Lincoln, Neb. —Are you planning to can some of your garden produce?
Garden produce can be preserved by two canning methods, the water-bath or the pressure canner. Water-bath canning is for produce with high acidity, like pickles, most fruits, sauerkraut, tomatoes, jams and jellies. The pressure canner is used for low-acid foods, like vegetables, meats, sea foods and salsas without added acid. Improperly canned produce may result in a deadly food poisoning.
Do you need to adjust your canning time or pressure for high altitude, or can you use the recipe as printed?
In western Nebraska, we need to adjust a printed canning recipe for high altitude. For altitudes between 4000 and 6000 feet, add 10 minutes to the time for a water-bath canner. A pressure canner needs to be at 13 pounds pressure for the designated time.
Are atmospheric steam canners safe to use for canning?
Only two models have been tested to be safe, the “Back to Basics” and the “Victorio” according to the University of Wisconsin Extension Food Safety Division. Only naturally acid foods like peaches, pears and apples or acidified foods as salsa or pickles may be safely canned. Twenty minutes need to be added to the processing time for our altitude. See Guidelines for using a Steam Canner for Home Food Preservation for complete directions on their use.

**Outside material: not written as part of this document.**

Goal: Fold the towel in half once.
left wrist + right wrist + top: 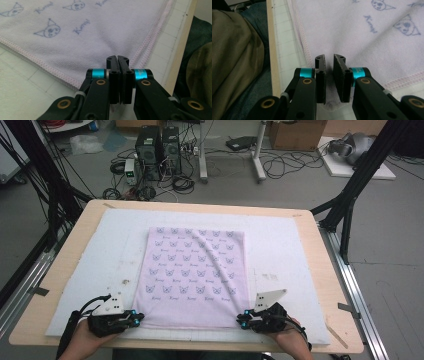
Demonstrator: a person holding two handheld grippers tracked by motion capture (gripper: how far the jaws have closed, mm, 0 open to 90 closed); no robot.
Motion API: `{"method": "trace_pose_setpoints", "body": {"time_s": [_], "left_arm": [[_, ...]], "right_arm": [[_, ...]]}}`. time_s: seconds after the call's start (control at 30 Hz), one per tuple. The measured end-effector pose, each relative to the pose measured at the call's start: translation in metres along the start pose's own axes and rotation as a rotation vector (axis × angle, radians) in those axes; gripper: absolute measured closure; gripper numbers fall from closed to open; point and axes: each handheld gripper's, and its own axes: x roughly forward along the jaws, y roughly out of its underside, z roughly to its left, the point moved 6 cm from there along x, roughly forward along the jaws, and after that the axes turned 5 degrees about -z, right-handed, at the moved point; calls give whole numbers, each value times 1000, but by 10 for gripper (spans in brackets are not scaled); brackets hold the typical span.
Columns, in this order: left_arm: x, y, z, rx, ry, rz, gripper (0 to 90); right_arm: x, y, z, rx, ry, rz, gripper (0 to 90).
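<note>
A pale lilac towel [195,275] printed with small cat faces lies flat on the white mat [290,250]. My left gripper [136,318] sits at its near left corner. In the left gripper view the towel [87,37] runs under that gripper [117,58], whose jaws stand pressed together with a bit of the corner cloth showing between them. My right gripper [242,319] sits at the near right corner. In the right gripper view its jaws [329,57] stand slightly apart, with the corner of the towel [362,37] lying in the gap and the pads off it.
The mat covers most of a wooden table [70,270], whose near edge [273,50] runs just behind both hands. The person's clothing [237,62] lies beyond that edge. Black frame posts [350,195] flank the table, and computers and cables [155,150] sit on the floor behind.
</note>
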Motion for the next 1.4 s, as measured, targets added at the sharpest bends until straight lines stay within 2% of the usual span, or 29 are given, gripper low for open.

Sea salt vs. canning salt?
When canning, use pickling or canning salt. It contains no fillers or non-caking materials which can turn the brine cloudy. Sea salt contains minerals from the ocean which can turn the brine undesirable colors. Salt is not required to prevent spoilage, unless it is a fermented product like sauerkraut or dill pickles. Use iodized salt or sea salt as a flavoring when preparing the final product or dish.
Hot Pack vs. Cold Pack?
Raw pack means putting raw, unheated food directly into jars. Boiling liquid is poured over the food to obtain proper headspace. Food is packed tightly. It will shrink during processing. Hot pack means heating the food to boiling and packing the hot food and boiling liquid into jars. Pack loosely as shrinkage has already taken place. Hot pack yields better color and flavor when water bath processed.